Highest Common Factor of 37, 17, 438, 923 using Euclid's algorithm

Created By : Jatin Gogia

Reviewed By : Rajasekhar Valipishetty

Last Updated : Apr 06, 2023


HCF Calculator using the Euclid Division Algorithm helps you to find the Highest common factor (HCF) easily for 37, 17, 438, 923 i.e. 1 the largest integer that leaves a remainder zero for all numbers.

HCF of 37, 17, 438, 923 is 1 the largest number which exactly divides all the numbers i.e. where the remainder is zero. Let us get into the working of this example.

Consider we have numbers 37, 17, 438, 923 and we need to find the HCF of these numbers. To do so, we need to choose the largest integer first and then as per Euclid's Division Lemma a = bq + r where 0 ≤ r ≤ b

Highest common factor (HCF) of 37, 17, 438, 923 is 1.

HCF(37, 17, 438, 923) = 1

HCF of 37, 17, 438, 923 using Euclid's algorithm

Highest common factor or Highest common divisor (hcd) can be calculated by Euclid's algotithm.

HCF of:

Highest common factor (HCF) of 37, 17, 438, 923 is 1.
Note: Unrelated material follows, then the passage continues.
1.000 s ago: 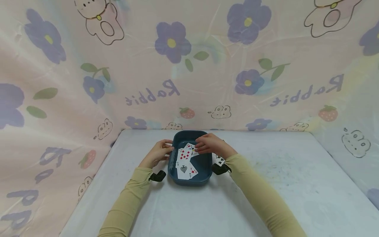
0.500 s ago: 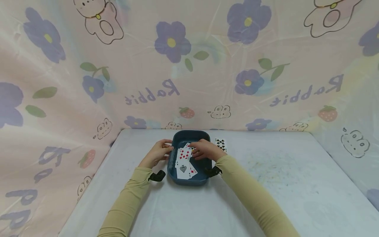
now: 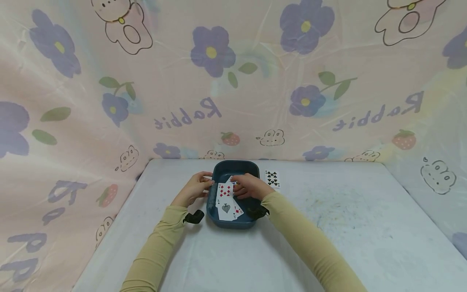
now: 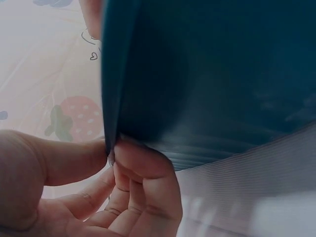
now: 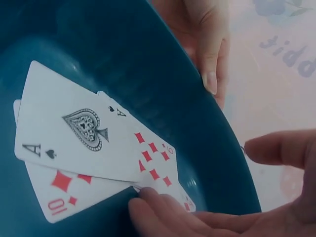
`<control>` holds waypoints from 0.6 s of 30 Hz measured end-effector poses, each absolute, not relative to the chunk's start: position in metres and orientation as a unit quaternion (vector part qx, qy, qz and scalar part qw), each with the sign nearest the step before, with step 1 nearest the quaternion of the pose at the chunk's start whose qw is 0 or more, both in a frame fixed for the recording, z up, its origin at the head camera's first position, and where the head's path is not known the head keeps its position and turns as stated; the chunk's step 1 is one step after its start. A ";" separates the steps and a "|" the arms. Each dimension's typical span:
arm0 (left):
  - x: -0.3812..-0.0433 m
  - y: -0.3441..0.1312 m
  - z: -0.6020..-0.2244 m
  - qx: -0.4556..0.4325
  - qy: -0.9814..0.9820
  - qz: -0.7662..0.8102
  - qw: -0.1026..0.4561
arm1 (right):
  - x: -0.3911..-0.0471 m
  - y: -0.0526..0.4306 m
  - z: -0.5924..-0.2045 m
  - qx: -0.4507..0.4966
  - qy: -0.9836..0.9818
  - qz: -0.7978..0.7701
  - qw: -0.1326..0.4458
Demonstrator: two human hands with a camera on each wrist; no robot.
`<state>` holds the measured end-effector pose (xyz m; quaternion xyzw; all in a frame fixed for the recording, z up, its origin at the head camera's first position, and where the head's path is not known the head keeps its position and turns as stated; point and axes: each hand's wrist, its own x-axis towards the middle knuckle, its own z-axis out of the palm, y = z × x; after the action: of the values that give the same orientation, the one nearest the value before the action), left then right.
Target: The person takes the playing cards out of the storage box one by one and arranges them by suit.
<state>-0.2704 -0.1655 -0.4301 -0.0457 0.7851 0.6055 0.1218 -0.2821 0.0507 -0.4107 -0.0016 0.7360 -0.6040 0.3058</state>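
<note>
My left hand point(image 3: 193, 190) pinches the left rim of a deep blue plastic tray point(image 3: 237, 224). In the left wrist view, the thumb is on one side of the rim and a bent index finger on the other. Playing cards lie overlapping face up inside: an ace of spades point(image 5: 69, 118), a ten of diamonds point(image 5: 61, 197) partly beneath it, and another diamonds card point(image 3: 225, 190). Reaching into the tray is my right hand point(image 3: 251, 187). Its fingertips rest at the edge of the cards in the right wrist view, with the thumb held well apart.
Just right of the tray, a clubs card point(image 3: 272, 178) lies face up on the white tabletop point(image 3: 328, 235). A curtain point(image 3: 255, 89) printed with flowers and rabbits stands behind the table. Each wrist carries a small black device point(image 3: 194, 217).
The right hand has moved left and deeper into the tray, uncovering the clubs card on the table. The diamonds card has shifted slightly left. The left hand keeps its hold on the rim.
</note>
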 end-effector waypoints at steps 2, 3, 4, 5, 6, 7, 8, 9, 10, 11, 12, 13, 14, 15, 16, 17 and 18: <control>-0.270 -0.165 -0.430 -0.046 0.785 0.605 0.123 | -0.282 0.050 -0.411 0.005 0.721 -0.617 0.316; -0.270 -0.165 -0.429 -0.046 0.785 0.605 0.124 | -0.282 0.050 -0.411 0.010 0.713 -0.623 0.322; -0.270 -0.165 -0.429 -0.047 0.785 0.605 0.124 | -0.282 0.050 -0.411 0.017 0.705 -0.629 0.328; -0.270 -0.165 -0.429 -0.047 0.785 0.605 0.125 | -0.282 0.050 -0.411 0.025 0.699 -0.633 0.332; -0.271 -0.165 -0.429 -0.046 0.786 0.604 0.125 | -0.282 0.049 -0.412 0.033 0.695 -0.636 0.334; -0.271 -0.165 -0.429 -0.045 0.786 0.604 0.125 | -0.282 0.049 -0.412 0.039 0.691 -0.638 0.336; -0.271 -0.165 -0.429 -0.044 0.786 0.604 0.125 | -0.282 0.049 -0.413 0.044 0.689 -0.640 0.337; -0.271 -0.165 -0.430 -0.044 0.786 0.604 0.125 | -0.283 0.049 -0.414 0.050 0.687 -0.642 0.337; -0.271 -0.165 -0.430 -0.044 0.786 0.604 0.125 | -0.283 0.049 -0.414 0.056 0.686 -0.643 0.337; -0.271 -0.165 -0.430 -0.044 0.785 0.605 0.124 | -0.284 0.049 -0.415 0.060 0.685 -0.643 0.336; -0.271 -0.165 -0.430 -0.043 0.785 0.606 0.124 | -0.284 0.049 -0.416 0.062 0.686 -0.643 0.336; -0.271 -0.165 -0.430 -0.043 0.784 0.606 0.124 | -0.285 0.049 -0.417 0.064 0.686 -0.642 0.336; -0.271 -0.165 -0.430 -0.041 0.784 0.606 0.123 | -0.285 0.049 -0.418 0.066 0.686 -0.642 0.337; -0.271 -0.165 -0.430 -0.041 0.784 0.608 0.123 | -0.286 0.048 -0.418 0.068 0.683 -0.643 0.339; -0.271 -0.166 -0.430 -0.040 0.784 0.607 0.122 | -0.286 0.048 -0.419 0.069 0.682 -0.644 0.340; -0.271 -0.166 -0.431 -0.040 0.784 0.607 0.122 | -0.286 0.047 -0.420 0.069 0.680 -0.645 0.341; -0.271 -0.166 -0.431 -0.040 0.785 0.607 0.122 | -0.286 0.046 -0.420 0.070 0.678 -0.647 0.342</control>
<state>-0.2707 -0.1663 -0.4307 -0.0400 0.7846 0.6065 0.1221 -0.2862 0.0462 -0.4201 0.0699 0.6776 -0.6471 0.3424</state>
Highest Common Factor of 37,17,438,923 using Euclid's algorithm

Highest Common Factor of 37,17,438,923 is 1

Step 1: Since 37 > 17, we apply the division lemma to 37 and 17, to get

37 = 17 x 2 + 3

Step 2: Since the reminder 17 ≠ 0, we apply division lemma to 3 and 17, to get

17 = 3 x 5 + 2

Step 3: We consider the new divisor 3 and the new remainder 2, and apply the division lemma to get

3 = 2 x 1 + 1

We consider the new divisor 2 and the new remainder 1, and apply the division lemma to get

2 = 1 x 2 + 0

The remainder has now become zero, so our procedure stops. Since the divisor at this stage is 1, the HCF of 37 and 17 is 1

Notice that 1 = HCF(2,1) = HCF(3,2) = HCF(17,3) = HCF(37,17) .
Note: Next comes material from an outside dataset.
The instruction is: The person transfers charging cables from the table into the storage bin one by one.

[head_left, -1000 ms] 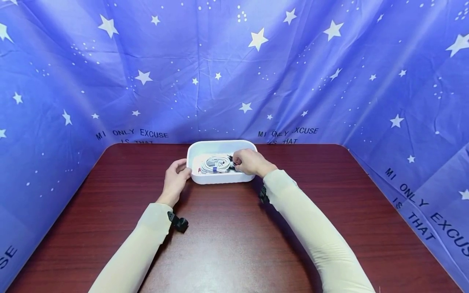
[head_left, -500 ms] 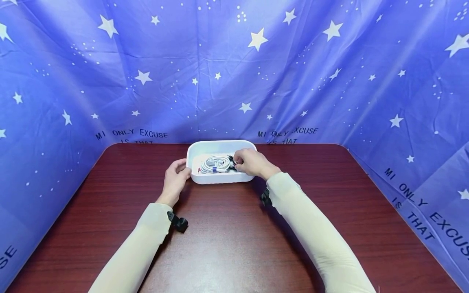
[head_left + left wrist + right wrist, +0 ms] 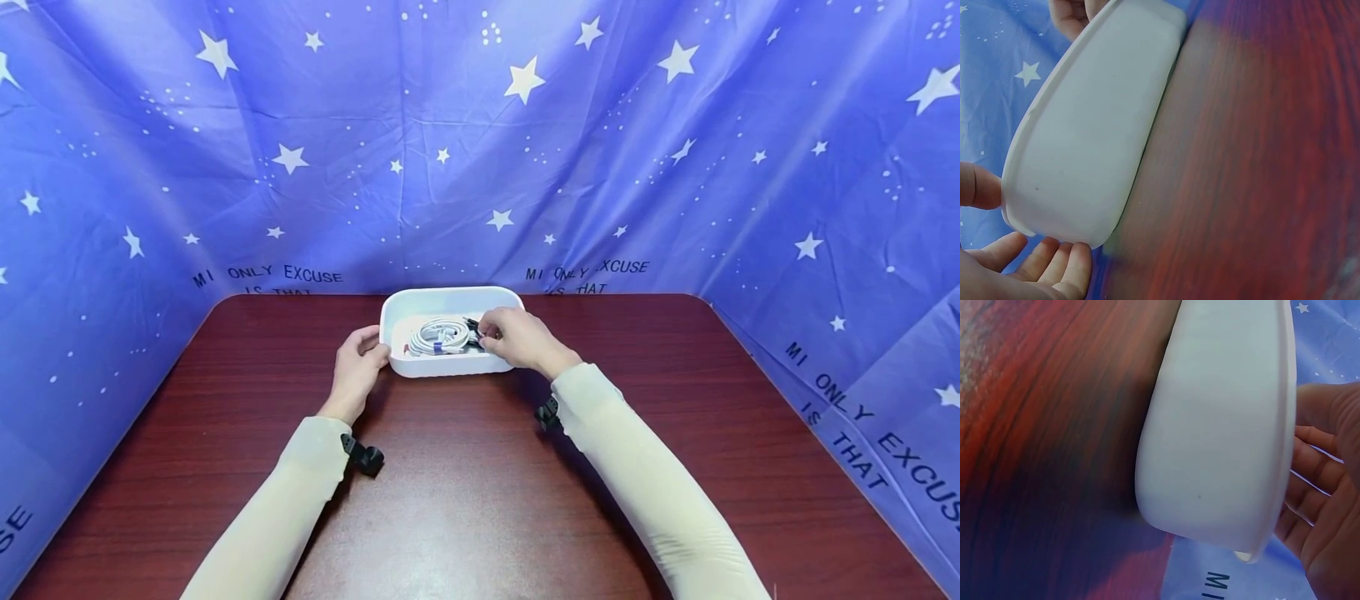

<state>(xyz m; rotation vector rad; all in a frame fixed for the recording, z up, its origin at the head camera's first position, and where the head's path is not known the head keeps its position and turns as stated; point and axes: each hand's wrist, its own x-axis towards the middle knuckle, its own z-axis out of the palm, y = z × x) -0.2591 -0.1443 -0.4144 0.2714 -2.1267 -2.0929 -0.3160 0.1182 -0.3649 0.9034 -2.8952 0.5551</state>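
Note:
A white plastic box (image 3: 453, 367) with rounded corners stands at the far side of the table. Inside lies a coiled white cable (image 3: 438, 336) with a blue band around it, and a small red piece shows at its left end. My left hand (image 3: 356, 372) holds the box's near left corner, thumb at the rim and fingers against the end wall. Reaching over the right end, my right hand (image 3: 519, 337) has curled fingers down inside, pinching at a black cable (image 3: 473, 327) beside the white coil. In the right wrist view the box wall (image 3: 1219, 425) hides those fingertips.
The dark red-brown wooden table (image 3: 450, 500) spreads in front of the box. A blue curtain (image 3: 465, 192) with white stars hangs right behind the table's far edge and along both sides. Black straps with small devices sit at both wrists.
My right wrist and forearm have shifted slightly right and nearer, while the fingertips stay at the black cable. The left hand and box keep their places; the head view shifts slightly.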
We can take hcf of as 1st numbers and next number as another number to apply in Euclidean lemma

Step 1: Since 438 > 1, we apply the division lemma to 438 and 1, to get

438 = 1 x 438 + 0

The remainder has now become zero, so our procedure stops. Since the divisor at this stage is 1, the HCF of 1 and 438 is 1

Notice that 1 = HCF(438,1) .


We can take hcf of as 1st numbers and next number as another number to apply in Euclidean lemma

Step 1: Since 923 > 1, we apply the division lemma to 923 and 1, to get

923 = 1 x 923 + 0

The remainder has now become zero, so our procedure stops. Since the divisor at this stage is 1, the HCF of 1 and 923 is 1

Notice that 1 = HCF(923,1) .

HCF using Euclid's Algorithm Calculation Examples

Frequently Asked Questions on HCF of 37, 17, 438, 923 using Euclid's Algorithm

1. What is the Euclid division algorithm?

Answer: Euclid's Division Algorithm is a technique to compute the Highest Common Factor (HCF) of given positive integers.

2. what is the HCF of 37, 17, 438, 923?

Answer: HCF of 37, 17, 438, 923 is 1 the largest number that divides all the numbers leaving a remainder zero.

3. How to find HCF of 37, 17, 438, 923 using Euclid's Algorithm?

Answer: For arbitrary numbers 37, 17, 438, 923 apply Euclid’s Division Lemma in succession until you obtain a remainder zero. HCF is the remainder in the last but one step.